In my experience there is real suppressed anger and frustration amongst those who are just trying to get on with their lives, have families, build their future. We ignore this at our peril. Maybe they don’t realise it, but these are the people who would benefit from deregulation, from tax reduction, and from the massive shake up this country so badly needs. These are the people who will build this country well into the 21st century. They won't be Conservatives if we only seem concerned about looking after those who have already done well. The Conservative Party won't win elections as the party of the self-satisfied and the entitled. We must be the party of opportunity and the party of the future.

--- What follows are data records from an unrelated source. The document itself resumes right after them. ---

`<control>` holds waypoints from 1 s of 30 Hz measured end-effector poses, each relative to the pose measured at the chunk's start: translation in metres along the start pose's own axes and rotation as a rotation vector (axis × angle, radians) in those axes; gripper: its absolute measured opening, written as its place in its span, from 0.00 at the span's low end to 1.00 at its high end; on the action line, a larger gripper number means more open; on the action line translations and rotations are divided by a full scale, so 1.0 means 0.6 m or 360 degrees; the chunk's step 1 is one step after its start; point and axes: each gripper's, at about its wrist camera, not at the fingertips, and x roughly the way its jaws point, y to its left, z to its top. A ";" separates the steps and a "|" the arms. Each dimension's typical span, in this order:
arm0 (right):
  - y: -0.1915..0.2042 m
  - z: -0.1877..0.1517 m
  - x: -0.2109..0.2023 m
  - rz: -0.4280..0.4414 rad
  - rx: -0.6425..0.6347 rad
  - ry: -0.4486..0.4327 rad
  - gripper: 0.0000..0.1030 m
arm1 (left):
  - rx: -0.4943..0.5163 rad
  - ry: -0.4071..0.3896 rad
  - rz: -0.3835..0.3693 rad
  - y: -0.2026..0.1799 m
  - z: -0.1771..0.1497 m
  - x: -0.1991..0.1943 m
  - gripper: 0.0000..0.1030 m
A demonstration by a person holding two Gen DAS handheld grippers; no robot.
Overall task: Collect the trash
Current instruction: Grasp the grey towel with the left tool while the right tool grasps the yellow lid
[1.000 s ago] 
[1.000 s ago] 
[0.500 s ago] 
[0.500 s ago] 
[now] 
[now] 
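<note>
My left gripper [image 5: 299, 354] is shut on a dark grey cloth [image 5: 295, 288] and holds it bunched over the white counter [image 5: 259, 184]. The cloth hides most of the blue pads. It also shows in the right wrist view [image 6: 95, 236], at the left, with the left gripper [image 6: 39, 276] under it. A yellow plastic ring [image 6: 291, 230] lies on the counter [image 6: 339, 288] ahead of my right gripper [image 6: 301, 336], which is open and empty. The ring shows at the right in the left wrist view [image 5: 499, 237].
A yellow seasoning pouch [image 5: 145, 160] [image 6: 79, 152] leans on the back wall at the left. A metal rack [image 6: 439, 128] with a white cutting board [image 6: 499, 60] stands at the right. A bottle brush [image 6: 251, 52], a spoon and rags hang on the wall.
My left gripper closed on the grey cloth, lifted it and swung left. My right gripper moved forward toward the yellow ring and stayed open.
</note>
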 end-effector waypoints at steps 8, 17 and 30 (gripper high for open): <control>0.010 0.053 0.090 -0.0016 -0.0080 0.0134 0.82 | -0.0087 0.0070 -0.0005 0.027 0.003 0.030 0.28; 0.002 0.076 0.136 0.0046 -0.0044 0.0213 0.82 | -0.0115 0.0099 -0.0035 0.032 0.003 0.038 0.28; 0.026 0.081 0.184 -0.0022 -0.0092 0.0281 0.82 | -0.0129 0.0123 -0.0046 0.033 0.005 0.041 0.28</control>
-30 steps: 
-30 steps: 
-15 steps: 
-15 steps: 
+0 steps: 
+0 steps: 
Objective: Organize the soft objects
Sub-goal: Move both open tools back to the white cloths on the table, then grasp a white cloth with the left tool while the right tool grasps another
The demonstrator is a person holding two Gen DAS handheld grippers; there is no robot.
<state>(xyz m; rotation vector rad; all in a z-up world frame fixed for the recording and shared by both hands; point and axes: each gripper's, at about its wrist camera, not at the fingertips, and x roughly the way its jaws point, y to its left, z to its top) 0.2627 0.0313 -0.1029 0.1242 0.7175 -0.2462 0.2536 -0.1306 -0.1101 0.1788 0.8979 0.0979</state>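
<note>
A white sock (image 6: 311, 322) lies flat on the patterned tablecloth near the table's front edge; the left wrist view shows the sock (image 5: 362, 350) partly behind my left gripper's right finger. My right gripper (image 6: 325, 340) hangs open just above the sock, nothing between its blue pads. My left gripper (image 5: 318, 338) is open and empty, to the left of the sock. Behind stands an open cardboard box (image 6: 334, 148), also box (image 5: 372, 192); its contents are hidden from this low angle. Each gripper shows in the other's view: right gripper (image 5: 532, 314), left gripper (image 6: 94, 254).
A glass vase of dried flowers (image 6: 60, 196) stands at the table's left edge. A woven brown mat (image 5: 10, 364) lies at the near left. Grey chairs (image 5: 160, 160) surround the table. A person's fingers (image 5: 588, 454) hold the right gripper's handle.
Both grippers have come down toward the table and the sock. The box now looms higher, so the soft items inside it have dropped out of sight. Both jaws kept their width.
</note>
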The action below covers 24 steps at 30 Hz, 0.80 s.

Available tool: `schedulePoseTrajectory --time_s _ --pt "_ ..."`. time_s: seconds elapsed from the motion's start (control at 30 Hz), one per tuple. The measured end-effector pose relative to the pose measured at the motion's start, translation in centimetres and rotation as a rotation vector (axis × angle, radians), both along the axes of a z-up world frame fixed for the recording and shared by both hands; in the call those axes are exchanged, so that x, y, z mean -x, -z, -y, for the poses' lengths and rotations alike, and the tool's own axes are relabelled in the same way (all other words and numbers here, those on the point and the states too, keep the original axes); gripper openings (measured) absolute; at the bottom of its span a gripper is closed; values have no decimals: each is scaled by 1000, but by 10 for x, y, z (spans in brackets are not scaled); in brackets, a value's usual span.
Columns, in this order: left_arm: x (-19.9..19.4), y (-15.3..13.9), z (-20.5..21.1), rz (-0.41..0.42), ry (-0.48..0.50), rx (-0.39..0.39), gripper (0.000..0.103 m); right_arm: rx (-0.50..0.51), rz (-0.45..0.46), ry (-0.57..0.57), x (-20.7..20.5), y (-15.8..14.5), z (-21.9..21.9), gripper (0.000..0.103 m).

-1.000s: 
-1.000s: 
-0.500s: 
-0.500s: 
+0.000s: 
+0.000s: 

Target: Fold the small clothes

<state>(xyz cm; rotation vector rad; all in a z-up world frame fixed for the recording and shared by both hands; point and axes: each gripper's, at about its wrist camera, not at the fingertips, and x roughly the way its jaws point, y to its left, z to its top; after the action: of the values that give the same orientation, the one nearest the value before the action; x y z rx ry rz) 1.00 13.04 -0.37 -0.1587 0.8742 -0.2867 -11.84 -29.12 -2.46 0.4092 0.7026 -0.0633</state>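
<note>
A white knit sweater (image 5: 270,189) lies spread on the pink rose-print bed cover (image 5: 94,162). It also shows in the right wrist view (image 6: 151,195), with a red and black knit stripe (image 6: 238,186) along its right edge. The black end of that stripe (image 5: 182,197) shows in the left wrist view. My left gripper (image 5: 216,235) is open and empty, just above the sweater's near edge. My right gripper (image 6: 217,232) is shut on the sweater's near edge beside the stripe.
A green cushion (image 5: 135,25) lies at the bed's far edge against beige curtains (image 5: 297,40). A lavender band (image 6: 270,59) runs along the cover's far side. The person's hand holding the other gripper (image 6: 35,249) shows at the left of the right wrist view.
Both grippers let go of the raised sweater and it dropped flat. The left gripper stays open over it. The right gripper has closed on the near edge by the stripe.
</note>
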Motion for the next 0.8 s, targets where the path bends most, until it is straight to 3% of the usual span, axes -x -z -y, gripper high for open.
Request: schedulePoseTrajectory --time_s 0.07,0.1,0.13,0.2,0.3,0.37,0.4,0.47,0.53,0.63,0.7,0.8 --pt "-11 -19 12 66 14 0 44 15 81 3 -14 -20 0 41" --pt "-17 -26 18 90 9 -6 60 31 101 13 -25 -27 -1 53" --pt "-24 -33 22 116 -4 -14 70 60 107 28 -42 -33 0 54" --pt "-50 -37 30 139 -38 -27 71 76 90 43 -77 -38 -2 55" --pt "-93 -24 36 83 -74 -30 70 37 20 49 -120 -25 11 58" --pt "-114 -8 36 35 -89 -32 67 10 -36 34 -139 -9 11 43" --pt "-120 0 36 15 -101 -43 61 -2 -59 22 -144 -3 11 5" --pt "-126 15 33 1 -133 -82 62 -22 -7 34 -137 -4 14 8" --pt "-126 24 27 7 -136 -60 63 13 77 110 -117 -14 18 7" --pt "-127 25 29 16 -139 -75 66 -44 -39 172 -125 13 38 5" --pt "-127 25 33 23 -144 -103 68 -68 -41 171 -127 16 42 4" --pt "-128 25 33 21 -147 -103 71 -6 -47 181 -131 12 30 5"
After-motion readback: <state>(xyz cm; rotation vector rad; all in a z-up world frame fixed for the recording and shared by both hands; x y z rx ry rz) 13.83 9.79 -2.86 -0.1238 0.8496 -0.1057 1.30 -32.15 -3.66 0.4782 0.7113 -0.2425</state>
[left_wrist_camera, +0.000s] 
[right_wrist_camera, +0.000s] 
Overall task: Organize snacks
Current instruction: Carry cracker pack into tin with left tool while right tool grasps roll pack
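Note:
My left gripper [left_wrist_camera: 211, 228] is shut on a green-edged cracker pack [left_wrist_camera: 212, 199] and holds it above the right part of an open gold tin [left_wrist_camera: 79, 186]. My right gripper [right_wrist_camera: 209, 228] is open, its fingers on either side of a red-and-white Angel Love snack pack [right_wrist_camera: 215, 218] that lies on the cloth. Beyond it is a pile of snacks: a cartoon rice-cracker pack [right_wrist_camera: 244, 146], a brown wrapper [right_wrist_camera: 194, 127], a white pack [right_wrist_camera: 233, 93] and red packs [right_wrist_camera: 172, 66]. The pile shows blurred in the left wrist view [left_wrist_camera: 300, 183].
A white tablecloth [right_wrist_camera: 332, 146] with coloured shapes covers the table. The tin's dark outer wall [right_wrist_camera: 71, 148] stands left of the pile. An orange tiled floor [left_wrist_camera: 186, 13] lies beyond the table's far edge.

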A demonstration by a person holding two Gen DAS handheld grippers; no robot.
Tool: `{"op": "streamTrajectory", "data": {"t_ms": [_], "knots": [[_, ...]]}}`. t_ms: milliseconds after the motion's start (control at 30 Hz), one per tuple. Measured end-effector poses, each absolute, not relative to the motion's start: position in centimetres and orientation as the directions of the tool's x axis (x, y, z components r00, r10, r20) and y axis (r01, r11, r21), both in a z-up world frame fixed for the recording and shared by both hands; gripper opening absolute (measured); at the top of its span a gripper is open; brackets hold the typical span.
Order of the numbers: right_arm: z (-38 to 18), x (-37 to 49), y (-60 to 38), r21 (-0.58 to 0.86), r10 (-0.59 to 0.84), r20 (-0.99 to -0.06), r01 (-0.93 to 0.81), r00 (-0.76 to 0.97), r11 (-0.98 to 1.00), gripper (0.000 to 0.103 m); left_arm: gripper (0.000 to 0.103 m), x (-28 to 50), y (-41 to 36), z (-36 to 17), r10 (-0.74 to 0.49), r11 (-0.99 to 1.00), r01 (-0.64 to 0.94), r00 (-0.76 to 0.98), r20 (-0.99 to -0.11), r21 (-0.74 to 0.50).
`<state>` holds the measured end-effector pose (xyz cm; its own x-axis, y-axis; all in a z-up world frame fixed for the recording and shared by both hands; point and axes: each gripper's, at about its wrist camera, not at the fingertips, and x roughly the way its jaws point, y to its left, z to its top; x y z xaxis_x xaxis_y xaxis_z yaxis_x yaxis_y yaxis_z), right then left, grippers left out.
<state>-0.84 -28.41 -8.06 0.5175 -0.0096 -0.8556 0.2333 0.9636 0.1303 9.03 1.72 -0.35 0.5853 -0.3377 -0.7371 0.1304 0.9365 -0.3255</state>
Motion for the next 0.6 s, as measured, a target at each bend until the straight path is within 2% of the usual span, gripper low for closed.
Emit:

Solving this problem, breaking the log jam, pushing past all those who say nothing in this country can change - that is certainly the job of the state in all our interests. How do we unwind these injustices without resorting to the easy, but impossible, answer of raising taxes still further? How do we manage the trick of normalising monetary policy, bringing house prices back to normal levels, unwinding the energy policy fiasco, reforming public services, and much more, so ordinary people have a chance? It is certainly complex but it must be done. It's not good enough to say nothing can change. This is the great task for national conservatism, for Brexit Conservatism, in this country. Defining the solutions, explaining them, selling them - that is the great national project that we must work on together in the years to come.
We must also go out, persuade, and try to win the arguments. Maybe the centre of gravity in public opinion for the time being is, as some people say, right on culture and left on economics. But left on economics is bad for the country. So we shouldn’t just accept it - we need to argue to change it. We haven’t done this for years. It is difficult nowadays to imagine a PM presenting a books by Hayek to the Cabinet and saying “this is what we believe”, as Lady Thatcher did. That whole task of explanation has to be done again. If we aren’t persuading, we are accommodating; and if we are accommodating, we are losing.
We must not fall into this trap: the trap of pushing policies which seem to be politically possible but which we know won't actually solve the country's problems. It's our job to change the politics: to persuade voters that the country is on a wrong path, that the socialist and collectivist solutions currently offered won't work, and that another way forward is not only necessary, not only possible, but actually in reach.
That’s the way forward. Nationhood. Aspiration. Freedom. Prosperity. That’s post-Brexit Conservatism. Thank you.